→ What the exercise asks: Restate word for word the lines of the records below, starting at the line that contains "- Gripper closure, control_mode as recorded" and ending at the line that contains "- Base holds", with both of those lines included and nothing else.

(Items listed in a dataset)
_ _ _

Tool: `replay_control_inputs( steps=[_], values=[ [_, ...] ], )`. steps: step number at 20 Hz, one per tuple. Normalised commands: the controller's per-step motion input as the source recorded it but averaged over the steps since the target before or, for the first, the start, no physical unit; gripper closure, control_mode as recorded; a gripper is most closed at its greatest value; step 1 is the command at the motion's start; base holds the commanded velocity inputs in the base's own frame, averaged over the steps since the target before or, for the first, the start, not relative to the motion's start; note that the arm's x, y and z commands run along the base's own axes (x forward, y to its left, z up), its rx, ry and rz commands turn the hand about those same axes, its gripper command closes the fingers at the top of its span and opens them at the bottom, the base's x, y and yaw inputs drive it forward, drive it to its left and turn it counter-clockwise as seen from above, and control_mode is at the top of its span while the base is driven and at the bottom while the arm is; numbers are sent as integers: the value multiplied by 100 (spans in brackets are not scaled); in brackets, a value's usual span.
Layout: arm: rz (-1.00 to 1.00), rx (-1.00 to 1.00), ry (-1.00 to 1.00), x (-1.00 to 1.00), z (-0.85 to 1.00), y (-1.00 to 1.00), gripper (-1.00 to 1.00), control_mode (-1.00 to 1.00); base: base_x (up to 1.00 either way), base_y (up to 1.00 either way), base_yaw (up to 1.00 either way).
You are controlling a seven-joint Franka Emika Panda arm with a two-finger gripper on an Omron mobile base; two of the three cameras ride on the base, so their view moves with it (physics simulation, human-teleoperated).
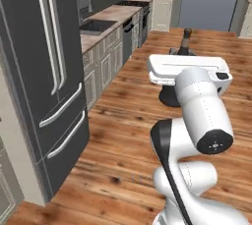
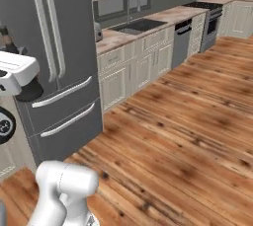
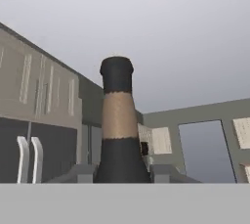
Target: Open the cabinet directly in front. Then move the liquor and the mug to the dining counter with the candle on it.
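Clamped between the two grey finger tips at the bottom of the hand view, the liquor rises straight up the middle of the picture, so the gripper is closed narrowly on the bottle's lower body, with a finger pressed against each side. Its long axis runs along the gripper's own line of sight, the dark cap pointing away from the hand toward the ceiling, a tan band around the neck and the darker body below. Behind the bottle stand the fridge handles to its left and a pale doorway to its right, which suggests the bottle is being carried across the room, not set down. In the left base view the arm is folded high, and the bottle's dark neck stands upright just above the white hand, well to the right of the fridge and over open wooden floor. Holding it upright and close to the body looks like a carrying pose, keeping the slim bottle from swinging or slipping. In the right base view the hand sits at the left edge, in front of the fridge; the bottle there is too cut off to judge. No dining counter, candle or mug can be made out, so the delivery looks unfinished.
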Motion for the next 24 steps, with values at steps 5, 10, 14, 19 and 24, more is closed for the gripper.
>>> replay_control_inputs(
  steps=[5,10,14,19,24],
  values=[
    [0,0,0,0,0,0,100,100,-1,-34,-39],
    [0,0,0,0,0,0,100,100,87,0,-7],
    [0,0,0,0,0,0,100,100,100,-4,0],
    [0,0,0,0,0,0,100,100,100,-17,0],
    [0,0,0,0,0,0,100,100,97,-14,0]
  ],
)
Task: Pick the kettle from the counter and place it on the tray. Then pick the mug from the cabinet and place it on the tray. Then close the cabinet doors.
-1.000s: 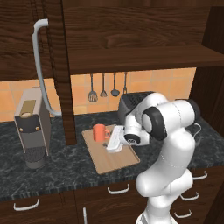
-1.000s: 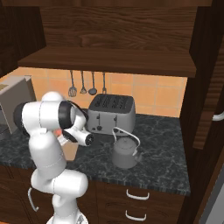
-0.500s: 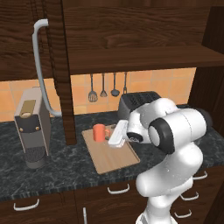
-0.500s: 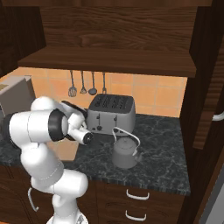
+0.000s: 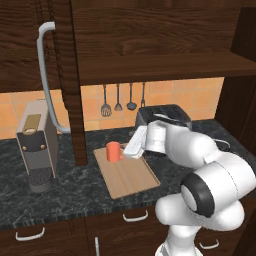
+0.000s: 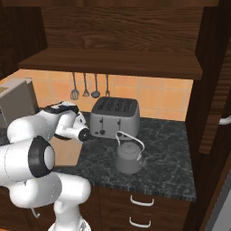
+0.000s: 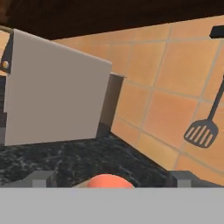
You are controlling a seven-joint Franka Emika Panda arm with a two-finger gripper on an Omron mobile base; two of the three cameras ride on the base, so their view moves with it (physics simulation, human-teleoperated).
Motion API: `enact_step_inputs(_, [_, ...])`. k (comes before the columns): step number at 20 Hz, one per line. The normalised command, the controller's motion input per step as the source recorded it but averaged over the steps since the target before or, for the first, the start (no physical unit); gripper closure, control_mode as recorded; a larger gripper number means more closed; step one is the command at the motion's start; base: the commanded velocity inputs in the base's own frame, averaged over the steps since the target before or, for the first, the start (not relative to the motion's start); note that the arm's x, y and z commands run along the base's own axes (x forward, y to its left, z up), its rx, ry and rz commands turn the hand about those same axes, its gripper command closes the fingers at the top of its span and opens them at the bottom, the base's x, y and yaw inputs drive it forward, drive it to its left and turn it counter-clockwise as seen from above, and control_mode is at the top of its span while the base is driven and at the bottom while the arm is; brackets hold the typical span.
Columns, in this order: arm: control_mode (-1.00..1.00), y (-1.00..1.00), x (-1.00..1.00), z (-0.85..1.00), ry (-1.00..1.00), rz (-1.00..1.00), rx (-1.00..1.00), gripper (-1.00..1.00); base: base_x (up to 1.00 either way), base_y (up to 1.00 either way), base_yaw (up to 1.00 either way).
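Mug [image 5: 114, 151] standing on tray [image 5: 131, 178] at centre of your left base view, gripper [image 5: 134, 148] just right of it with fingers spread wide around nothing, kettle [image 6: 129, 156] on counter [image 6: 168, 167] at centre of your right base view, before toaster [image 6: 114, 117].

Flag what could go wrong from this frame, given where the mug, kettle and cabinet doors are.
1. The mug sits at the tray's far corner, with the gripper open just above it; a stray move could tip it off.
2. The kettle stands on the counter in front of the toaster, not on the tray, so that step looks undone.
3. A cabinet door hangs open beside the tray; the arm could catch it when swinging.
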Motion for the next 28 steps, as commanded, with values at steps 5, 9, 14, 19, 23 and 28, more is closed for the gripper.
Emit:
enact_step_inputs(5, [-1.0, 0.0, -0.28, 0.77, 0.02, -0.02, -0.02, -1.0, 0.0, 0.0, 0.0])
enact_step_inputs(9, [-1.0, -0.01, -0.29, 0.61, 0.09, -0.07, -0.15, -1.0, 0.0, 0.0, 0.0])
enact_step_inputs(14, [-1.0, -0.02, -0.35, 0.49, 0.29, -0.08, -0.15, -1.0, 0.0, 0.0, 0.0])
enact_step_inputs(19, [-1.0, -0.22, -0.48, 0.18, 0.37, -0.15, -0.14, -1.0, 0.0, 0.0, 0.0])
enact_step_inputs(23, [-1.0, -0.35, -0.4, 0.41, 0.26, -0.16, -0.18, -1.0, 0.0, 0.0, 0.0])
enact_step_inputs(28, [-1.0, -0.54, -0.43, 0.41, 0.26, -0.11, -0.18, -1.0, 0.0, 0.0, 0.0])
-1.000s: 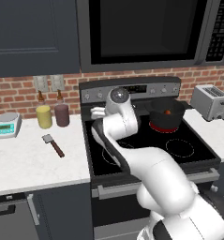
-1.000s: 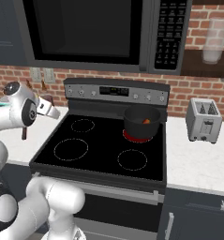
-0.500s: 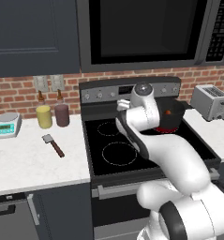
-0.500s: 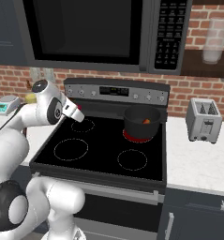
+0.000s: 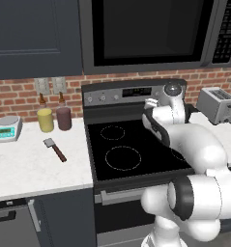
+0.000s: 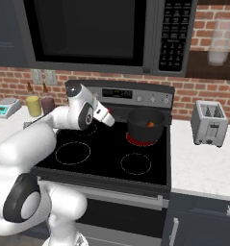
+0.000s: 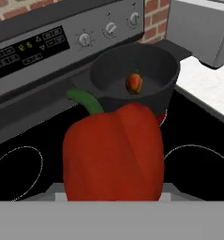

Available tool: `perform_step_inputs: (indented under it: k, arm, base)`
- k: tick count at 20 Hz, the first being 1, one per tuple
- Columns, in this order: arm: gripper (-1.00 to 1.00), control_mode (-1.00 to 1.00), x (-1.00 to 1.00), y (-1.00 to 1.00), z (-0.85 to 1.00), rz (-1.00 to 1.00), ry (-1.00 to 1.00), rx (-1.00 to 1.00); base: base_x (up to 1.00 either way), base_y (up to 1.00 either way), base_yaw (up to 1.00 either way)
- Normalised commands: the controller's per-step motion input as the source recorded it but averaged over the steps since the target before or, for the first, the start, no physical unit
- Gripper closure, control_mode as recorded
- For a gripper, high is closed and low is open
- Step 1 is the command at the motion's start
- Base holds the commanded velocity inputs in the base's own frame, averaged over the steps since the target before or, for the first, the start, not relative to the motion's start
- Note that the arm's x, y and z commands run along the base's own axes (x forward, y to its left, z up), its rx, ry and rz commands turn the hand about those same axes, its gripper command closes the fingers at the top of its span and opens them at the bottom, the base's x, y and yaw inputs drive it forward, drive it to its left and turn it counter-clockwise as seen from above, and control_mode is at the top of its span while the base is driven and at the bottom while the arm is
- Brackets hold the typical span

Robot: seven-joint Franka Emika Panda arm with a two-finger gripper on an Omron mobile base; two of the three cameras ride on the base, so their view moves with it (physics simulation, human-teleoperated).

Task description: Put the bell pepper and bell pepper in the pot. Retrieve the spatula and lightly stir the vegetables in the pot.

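The black stove [image 6: 111, 158] fills the middle of the scene, its glass top marked with ring burners and its control panel [image 7: 33, 47] with knobs along the back, under a dark microwave [image 6: 87, 33]. White counter [image 5: 25, 169] runs to the left of the stove and more counter [image 6: 203, 163] to its right, where a silver toaster [image 6: 209, 123] stands near the brick wall. The white arm reaches across the cooktop from the left toward the back right burner. There the pot [image 6: 145, 126] sits on the back right burner, dark-walled with a red band at its base, and inside it lies the smaller orange-red bell pepper [image 7: 134, 83], resting on the pot's bottom. The gripper [image 6: 108, 118] hangs above the stove just left of the pot, and its fingers are clamped on the bright red bell pepper [image 7: 113, 157], which looms large in the hand view with its green stem [image 7: 85, 101] pointing up and toward the panel; the fingertips themselves are hidden behind the fruit. This pepper is held in the air short of the pot's rim, not yet over its opening. On the left counter, well apart from the stove work, the spatula [image 5: 55, 149] lies flat, grey blade toward the wall and reddish-brown handle toward the front edge. Behind it stand a yellow jar [image 5: 45, 119] and a dark maroon jar [image 5: 64, 118] side by side, with a small kitchen scale [image 5: 8, 127] farther left.
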Motion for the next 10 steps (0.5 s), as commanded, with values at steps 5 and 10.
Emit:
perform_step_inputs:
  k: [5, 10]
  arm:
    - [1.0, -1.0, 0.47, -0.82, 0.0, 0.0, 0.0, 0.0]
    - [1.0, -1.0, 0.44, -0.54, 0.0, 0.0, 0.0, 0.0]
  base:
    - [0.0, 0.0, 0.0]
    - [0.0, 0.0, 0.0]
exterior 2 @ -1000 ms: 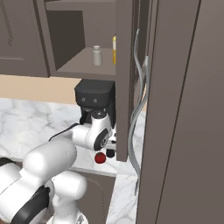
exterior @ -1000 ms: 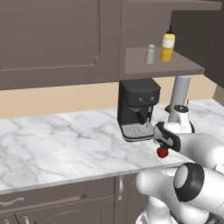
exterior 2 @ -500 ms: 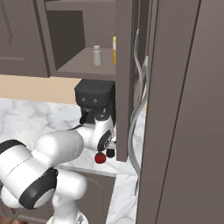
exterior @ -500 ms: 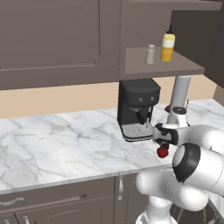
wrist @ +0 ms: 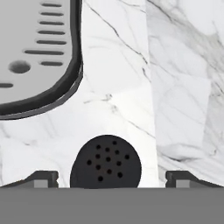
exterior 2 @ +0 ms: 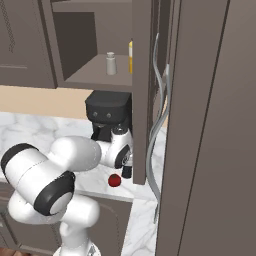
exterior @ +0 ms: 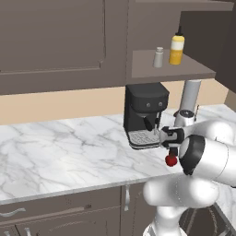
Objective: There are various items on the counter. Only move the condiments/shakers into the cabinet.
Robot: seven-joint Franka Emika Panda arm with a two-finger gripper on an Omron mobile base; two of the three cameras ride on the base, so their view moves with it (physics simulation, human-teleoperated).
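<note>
So you've got the grey shaker [exterior: 158, 57] and yellow bottle [exterior: 176, 45] shelved already, and your wide-open gripper [wrist: 106, 178] straddles the dark bottle [wrist: 105, 162] at 6 o'clock, so just drop and squeeze.

On the cabinet shelf [exterior: 184, 72] a grey shaker [exterior: 158, 57] stands beside a yellow squeeze bottle [exterior: 176, 46], while below, the black coffee machine [exterior: 145, 114] sits on the marble counter [exterior: 60, 156] near a red fruit [exterior: 171, 160]
</note>
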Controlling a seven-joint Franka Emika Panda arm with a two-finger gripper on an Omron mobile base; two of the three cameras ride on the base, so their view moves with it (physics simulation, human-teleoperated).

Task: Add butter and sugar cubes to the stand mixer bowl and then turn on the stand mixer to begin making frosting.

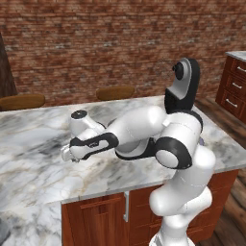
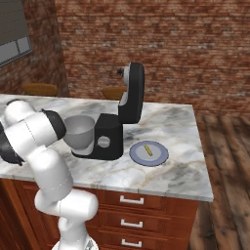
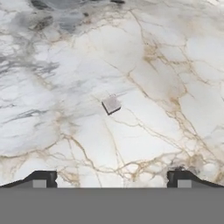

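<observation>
A single whitish sugar cube (image 3: 111,104) lies on the marble counter straight below my gripper (image 3: 111,180), whose dark fingertips (image 3: 43,179) stand wide apart and open. In the left base view the gripper (image 1: 67,155) hangs low over the counter's left part. The black stand mixer (image 2: 110,139) stands with its head tilted up, the grey stand mixer bowl (image 2: 79,131) on its left. The butter (image 2: 149,150), a thin pale-yellow stick, rests on a grey-blue plate (image 2: 158,157) right of the mixer.
The marble counter (image 1: 38,178) ends in a front edge close under my arm, with wooden cabinet fronts below. Two wooden stools (image 1: 21,101) stand behind the counter. A drawer cabinet (image 1: 235,86) stands at the far right, with a brick wall behind.
</observation>
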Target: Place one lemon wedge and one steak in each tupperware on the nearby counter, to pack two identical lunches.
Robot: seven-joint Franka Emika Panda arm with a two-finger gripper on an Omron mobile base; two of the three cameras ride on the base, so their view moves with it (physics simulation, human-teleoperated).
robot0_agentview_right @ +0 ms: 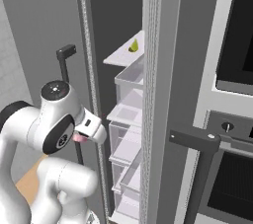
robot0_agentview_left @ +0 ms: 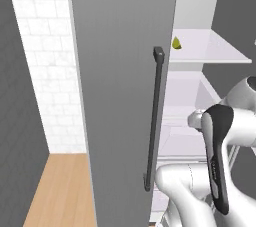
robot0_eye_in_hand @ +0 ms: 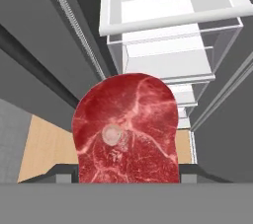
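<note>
The tall grey fridge stands open, and one small yellow-green lemon wedge sits alone on its top white shelf. Below that shelf, the clear fridge drawers look bare. In front of the fridge, the gripper is clamped on a flat red raw steak with white streaks.

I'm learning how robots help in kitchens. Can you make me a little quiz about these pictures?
1. True or false: the pincer holds a steak.
2. What lies on the upper fridge shelf? A) lemon wedge B) egg C) cup
3. Fill in: the fridge door stands ____.

Key: 1 true; 2 A; 3 open
</note>
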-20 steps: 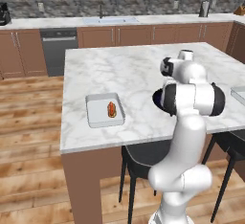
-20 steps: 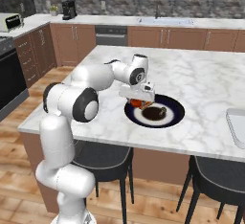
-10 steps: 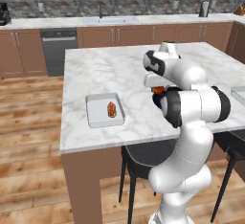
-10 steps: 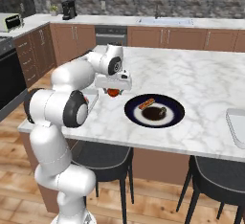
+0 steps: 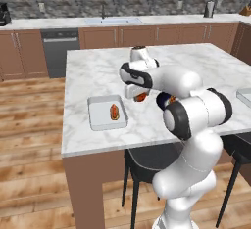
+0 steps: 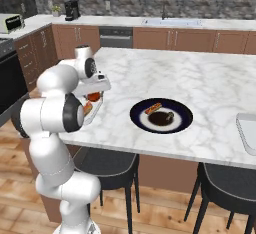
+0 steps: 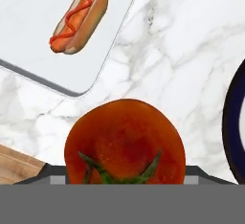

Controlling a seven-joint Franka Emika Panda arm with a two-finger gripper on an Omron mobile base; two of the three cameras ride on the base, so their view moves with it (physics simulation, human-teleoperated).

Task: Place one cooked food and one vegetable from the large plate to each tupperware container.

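Note:
My gripper (image 5: 139,95) is shut on a red tomato (image 5: 142,97) and hangs over the marble between the large plate (image 6: 137,114) and the left tupperware container (image 5: 100,120). In the hand view the tomato (image 7: 125,144) hides the fingertips. A hot dog (image 7: 79,16) lies in that container (image 7: 28,27), and the plate's dark rim (image 7: 234,122) shows at the right edge. On the plate rest another hot dog (image 6: 152,108) and a dark lump of food (image 6: 161,119). A second tupperware container (image 6: 246,133) sits at the counter's right end.
The marble island's front edge (image 5: 117,142) runs close to the left container, with wooden floor below. Dark stools (image 6: 107,163) stand under the counter. The far half of the island is bare marble.
The arm has swung left from above the plate toward the left container, carrying the tomato with it. The plate and both containers stay where they were.

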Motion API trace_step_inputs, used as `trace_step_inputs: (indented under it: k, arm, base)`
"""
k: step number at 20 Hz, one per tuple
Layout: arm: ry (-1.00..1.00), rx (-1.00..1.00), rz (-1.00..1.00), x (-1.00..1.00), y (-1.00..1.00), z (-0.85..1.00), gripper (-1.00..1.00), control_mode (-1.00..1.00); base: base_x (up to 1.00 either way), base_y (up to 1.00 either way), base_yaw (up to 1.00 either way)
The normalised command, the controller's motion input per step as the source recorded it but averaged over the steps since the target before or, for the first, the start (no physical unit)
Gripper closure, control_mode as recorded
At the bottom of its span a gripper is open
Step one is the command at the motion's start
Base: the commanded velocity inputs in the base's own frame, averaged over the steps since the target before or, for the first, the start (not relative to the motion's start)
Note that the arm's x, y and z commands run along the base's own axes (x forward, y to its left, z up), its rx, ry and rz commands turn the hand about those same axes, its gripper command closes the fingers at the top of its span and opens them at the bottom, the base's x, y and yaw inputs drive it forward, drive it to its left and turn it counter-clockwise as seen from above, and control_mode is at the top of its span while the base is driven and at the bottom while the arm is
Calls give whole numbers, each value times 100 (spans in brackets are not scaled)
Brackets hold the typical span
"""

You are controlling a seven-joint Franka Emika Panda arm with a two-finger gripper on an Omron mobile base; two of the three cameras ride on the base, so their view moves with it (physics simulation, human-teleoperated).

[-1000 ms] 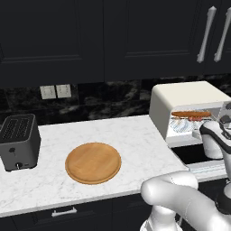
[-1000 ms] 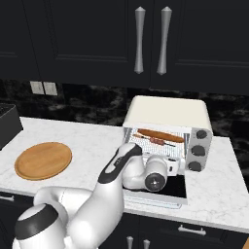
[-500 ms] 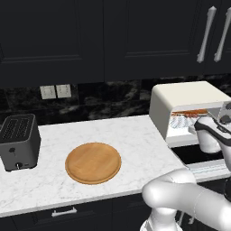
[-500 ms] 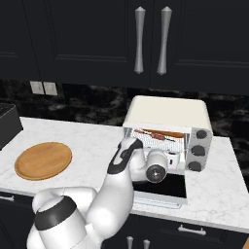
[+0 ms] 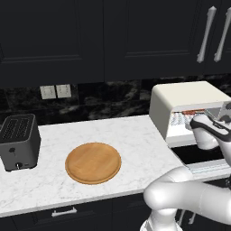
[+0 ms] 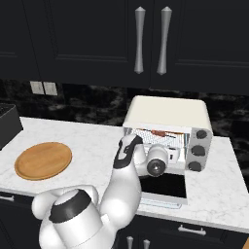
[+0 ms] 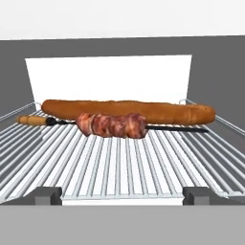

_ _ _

→ Reply:
- Gripper closure, control_mode as recorded
- For a gripper, high is closed and low is open
- Step 1 is the command at the motion's start
- Base holds the commanded velocity inputs in the base's own frame, averaged over the steps since the target before or, for the first, the start, not relative to the motion's start

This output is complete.